| What is being asked |
Each record must be printed again exactly as it appears.

Stored dataset items

= = =

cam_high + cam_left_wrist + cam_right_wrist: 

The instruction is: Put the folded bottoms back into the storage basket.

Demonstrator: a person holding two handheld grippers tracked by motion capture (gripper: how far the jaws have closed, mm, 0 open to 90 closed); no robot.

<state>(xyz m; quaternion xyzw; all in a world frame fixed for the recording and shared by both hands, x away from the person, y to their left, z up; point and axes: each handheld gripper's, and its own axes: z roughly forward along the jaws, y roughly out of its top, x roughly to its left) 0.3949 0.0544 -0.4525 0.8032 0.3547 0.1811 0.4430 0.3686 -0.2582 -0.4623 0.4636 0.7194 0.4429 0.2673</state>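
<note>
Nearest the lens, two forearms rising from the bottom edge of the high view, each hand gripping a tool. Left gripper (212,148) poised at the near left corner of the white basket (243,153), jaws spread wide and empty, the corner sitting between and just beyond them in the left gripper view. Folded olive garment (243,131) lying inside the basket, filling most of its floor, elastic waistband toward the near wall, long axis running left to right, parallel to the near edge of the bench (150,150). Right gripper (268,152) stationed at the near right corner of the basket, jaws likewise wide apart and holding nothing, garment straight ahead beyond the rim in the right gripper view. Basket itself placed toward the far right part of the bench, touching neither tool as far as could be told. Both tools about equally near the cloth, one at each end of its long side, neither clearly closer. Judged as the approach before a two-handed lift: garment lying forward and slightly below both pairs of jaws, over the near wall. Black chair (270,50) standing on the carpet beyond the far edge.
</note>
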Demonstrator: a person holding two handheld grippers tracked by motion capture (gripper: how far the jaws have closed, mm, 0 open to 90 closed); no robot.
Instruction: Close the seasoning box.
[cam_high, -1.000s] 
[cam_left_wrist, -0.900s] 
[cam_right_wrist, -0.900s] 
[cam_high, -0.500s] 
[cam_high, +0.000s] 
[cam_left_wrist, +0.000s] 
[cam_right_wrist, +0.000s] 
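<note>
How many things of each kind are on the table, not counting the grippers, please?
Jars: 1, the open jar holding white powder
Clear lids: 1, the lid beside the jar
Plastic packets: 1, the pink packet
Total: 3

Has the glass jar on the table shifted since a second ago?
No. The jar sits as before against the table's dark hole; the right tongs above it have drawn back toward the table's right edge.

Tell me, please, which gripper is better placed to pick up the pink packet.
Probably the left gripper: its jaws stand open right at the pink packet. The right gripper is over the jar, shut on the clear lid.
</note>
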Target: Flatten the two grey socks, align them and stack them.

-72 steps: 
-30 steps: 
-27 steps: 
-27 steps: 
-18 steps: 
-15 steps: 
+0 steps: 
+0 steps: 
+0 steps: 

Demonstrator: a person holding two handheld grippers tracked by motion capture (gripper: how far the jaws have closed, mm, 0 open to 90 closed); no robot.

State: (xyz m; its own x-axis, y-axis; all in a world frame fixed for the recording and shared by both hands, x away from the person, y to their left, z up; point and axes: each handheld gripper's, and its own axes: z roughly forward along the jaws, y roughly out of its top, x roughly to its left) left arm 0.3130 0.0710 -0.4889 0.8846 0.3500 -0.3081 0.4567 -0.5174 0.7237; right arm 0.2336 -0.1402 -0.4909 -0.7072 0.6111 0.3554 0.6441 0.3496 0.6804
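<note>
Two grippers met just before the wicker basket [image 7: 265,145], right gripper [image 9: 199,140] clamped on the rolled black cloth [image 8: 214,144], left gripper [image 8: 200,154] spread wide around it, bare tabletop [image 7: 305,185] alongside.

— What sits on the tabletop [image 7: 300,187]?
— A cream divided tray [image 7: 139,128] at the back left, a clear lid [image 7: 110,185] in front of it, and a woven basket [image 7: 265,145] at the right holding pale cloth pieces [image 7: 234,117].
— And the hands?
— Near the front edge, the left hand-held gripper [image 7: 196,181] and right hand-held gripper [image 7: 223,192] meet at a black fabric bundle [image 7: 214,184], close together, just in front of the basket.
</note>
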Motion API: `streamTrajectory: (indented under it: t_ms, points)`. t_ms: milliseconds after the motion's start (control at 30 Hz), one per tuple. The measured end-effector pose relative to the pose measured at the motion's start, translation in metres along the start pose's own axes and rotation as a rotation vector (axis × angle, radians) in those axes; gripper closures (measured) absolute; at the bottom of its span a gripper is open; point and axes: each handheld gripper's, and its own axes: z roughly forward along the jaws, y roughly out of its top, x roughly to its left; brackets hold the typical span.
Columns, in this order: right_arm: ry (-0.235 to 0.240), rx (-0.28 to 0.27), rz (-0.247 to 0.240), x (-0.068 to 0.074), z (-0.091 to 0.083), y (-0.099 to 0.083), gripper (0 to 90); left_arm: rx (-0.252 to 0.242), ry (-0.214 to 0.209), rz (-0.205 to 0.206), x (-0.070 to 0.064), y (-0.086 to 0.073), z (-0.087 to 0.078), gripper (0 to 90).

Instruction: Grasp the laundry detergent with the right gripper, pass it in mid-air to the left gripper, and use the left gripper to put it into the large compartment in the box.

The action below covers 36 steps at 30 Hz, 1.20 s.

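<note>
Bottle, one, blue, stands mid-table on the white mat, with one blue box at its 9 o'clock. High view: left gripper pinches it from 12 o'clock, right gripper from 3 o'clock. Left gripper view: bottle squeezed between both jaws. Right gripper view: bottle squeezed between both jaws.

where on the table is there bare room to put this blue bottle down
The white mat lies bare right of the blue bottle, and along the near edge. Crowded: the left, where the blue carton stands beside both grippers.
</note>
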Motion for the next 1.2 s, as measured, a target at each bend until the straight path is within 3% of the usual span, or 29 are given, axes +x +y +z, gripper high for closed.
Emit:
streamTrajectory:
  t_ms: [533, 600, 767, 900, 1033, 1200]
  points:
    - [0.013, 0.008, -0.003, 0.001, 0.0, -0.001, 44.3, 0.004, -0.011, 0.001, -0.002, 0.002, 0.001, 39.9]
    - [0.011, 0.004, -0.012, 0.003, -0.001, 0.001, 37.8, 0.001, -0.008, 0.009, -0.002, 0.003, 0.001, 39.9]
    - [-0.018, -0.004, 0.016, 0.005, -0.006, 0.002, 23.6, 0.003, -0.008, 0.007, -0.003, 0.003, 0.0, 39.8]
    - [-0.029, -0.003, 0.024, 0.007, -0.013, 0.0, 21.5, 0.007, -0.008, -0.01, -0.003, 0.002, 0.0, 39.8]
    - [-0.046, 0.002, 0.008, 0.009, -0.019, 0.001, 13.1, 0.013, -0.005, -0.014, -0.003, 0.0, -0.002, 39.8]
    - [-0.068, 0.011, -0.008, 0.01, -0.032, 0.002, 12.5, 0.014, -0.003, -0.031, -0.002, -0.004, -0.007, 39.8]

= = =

| Answer box |
cam_high + cam_left_wrist + cam_right_wrist: 

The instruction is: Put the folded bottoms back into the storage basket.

Demonstrator: a person holding two handheld grippers tracked by motion capture (gripper: how far the jaws have closed, mm, 0 open to 90 closed); no robot.

<state>(xyz m; quaternion xyzw; all in a world frame fixed for the recording and shared by both hands, x away from the person, y to their left, z up; point and axes: each handheld gripper's, and its own axes: z roughly forward along the jaws, y roughly out of its top, x roughly to its left) 0.3949 0.0544 -0.4525 0.8032 0.3547 0.1811 0.4430 0.3686 -0.2582 -0.4623 0.4636 0.7194 0.4429 0.2673</state>
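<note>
Nearest the lens, two forearms rising from the bottom edge of the high view, each hand gripping a tool. Left gripper (212,148) poised at the near left corner of the white basket (243,153), jaws spread wide and empty, the corner sitting between and just beyond them in the left gripper view. Folded olive garment (243,131) lying inside the basket, filling most of its floor, elastic waistband toward the near wall, long axis running left to right, parallel to the near edge of the bench (150,150). Right gripper (268,152) stationed at the near right corner of the basket, jaws likewise wide apart and holding nothing, garment straight ahead beyond the rim in the right gripper view. Basket itself placed toward the far right part of the bench, touching neither tool as far as could be told. Both tools about equally near the cloth, one at each end of its long side, neither clearly closer. Judged as the approach before a two-handed lift: garment lying forward and slightly below both pairs of jaws, over the near wall. Black chair (270,50) standing on the carpet beyond the far edge.
</note>
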Demonstrator: a person holding two handheld grippers tracked by motion capture (gripper: how far the jaws have closed, mm, 0 open to 90 closed); no robot.
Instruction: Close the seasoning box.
[cam_high, -1.000s] 
[cam_left_wrist, -0.900s] 
[cam_right_wrist, -0.900s] 
[cam_high, -0.500s] 
[cam_high, +0.000s] 
[cam_left_wrist, +0.000s] 
[cam_right_wrist, +0.000s] 
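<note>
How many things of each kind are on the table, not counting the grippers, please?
Jars: 1, the open jar holding white powder
Clear lids: 1, the lid beside the jar
Plastic packets: 1, the pink packet
Total: 3

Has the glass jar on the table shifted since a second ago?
No. The jar sits as before against the table's dark hole; the right tongs above it have drawn back toward the table's right edge.

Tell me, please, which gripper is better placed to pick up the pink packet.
Probably the left gripper: its jaws stand open right at the pink packet. The right gripper is over the jar, shut on the clear lid.
</note>
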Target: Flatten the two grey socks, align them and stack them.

-72 steps: 
-30 steps: 
-27 steps: 
-27 steps: 
-18 steps: 
-15 steps: 
+0 steps: 
+0 steps: 
+0 steps: 

Demonstrator: a person holding two handheld grippers tracked by motion capture (gripper: how far the jaws have closed, mm, 0 open to 90 closed); no robot.

State: (xyz m; its own x-axis, y-axis; all in a world frame fixed for the recording and shared by both hands, x away from the person, y to their left, z up; point and axes: each handheld gripper's, and its own axes: z roughly forward along the jaws, y roughly out of its top, x roughly to its left) left arm 0.3130 0.0710 -0.4889 0.8846 0.3500 -0.3081 0.4567 -0.5174 0.7237; right arm 0.2336 -0.1402 -0.4909 -0.7072 0.6111 0.3554 0.6441 0.3496 0.6804
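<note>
Two grippers met just before the wicker basket [image 7: 265,145], right gripper [image 9: 199,140] clamped on the rolled black cloth [image 8: 214,144], left gripper [image 8: 200,154] spread wide around it, bare tabletop [image 7: 305,185] alongside.

— What sits on the tabletop [image 7: 300,187]?
— A cream divided tray [image 7: 139,128] at the back left, a clear lid [image 7: 110,185] in front of it, and a woven basket [image 7: 265,145] at the right holding pale cloth pieces [image 7: 234,117].
— And the hands?
— Near the front edge, the left hand-held gripper [image 7: 196,181] and right hand-held gripper [image 7: 223,192] meet at a black fabric bundle [image 7: 214,184], close together, just in front of the basket.
</note>
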Motion API: `streamTrajectory: (indented under it: t_ms, points)`. t_ms: milliseconds after the motion's start (control at 30 Hz), one per tuple. The measured end-effector pose relative to the pose measured at the motion's start, translation in metres along the start pose's own axes and rotation as a rotation vector (axis × angle, radians) in those axes; gripper closures (measured) absolute; at the bottom of its span a gripper is open; point and axes: each handheld gripper's, and its own axes: z roughly forward along the jaws, y roughly out of its top, x roughly to its left; brackets hold the typical span.
Columns, in this order: right_arm: ry (-0.235 to 0.240), rx (-0.28 to 0.27), rz (-0.247 to 0.240), x (-0.068 to 0.074), z (-0.091 to 0.083), y (-0.099 to 0.083), gripper (0 to 90); left_arm: rx (-0.252 to 0.242), ry (-0.214 to 0.209), rz (-0.205 to 0.206), x (-0.070 to 0.064), y (-0.086 to 0.073), z (-0.087 to 0.078), gripper (0 to 90).

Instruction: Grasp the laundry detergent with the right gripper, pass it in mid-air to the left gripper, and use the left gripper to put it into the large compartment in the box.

The action below covers 36 steps at 30 Hz, 1.20 s.

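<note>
Bottle, one, blue, stands mid-table on the white mat, with one blue box at its 9 o'clock. High view: left gripper pinches it from 12 o'clock, right gripper from 3 o'clock. Left gripper view: bottle squeezed between both jaws. Right gripper view: bottle squeezed between both jaws.

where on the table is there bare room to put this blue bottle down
The white mat lies bare right of the blue bottle, and along the near edge. Crowded: the left, where the blue carton stands beside both grippers.
</note>
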Motion for the next 1.2 s, as measured, a target at each bend until the straight path is within 3% of the usual span, or 29 are given, axes +x +y +z, gripper high for closed.
Emit:
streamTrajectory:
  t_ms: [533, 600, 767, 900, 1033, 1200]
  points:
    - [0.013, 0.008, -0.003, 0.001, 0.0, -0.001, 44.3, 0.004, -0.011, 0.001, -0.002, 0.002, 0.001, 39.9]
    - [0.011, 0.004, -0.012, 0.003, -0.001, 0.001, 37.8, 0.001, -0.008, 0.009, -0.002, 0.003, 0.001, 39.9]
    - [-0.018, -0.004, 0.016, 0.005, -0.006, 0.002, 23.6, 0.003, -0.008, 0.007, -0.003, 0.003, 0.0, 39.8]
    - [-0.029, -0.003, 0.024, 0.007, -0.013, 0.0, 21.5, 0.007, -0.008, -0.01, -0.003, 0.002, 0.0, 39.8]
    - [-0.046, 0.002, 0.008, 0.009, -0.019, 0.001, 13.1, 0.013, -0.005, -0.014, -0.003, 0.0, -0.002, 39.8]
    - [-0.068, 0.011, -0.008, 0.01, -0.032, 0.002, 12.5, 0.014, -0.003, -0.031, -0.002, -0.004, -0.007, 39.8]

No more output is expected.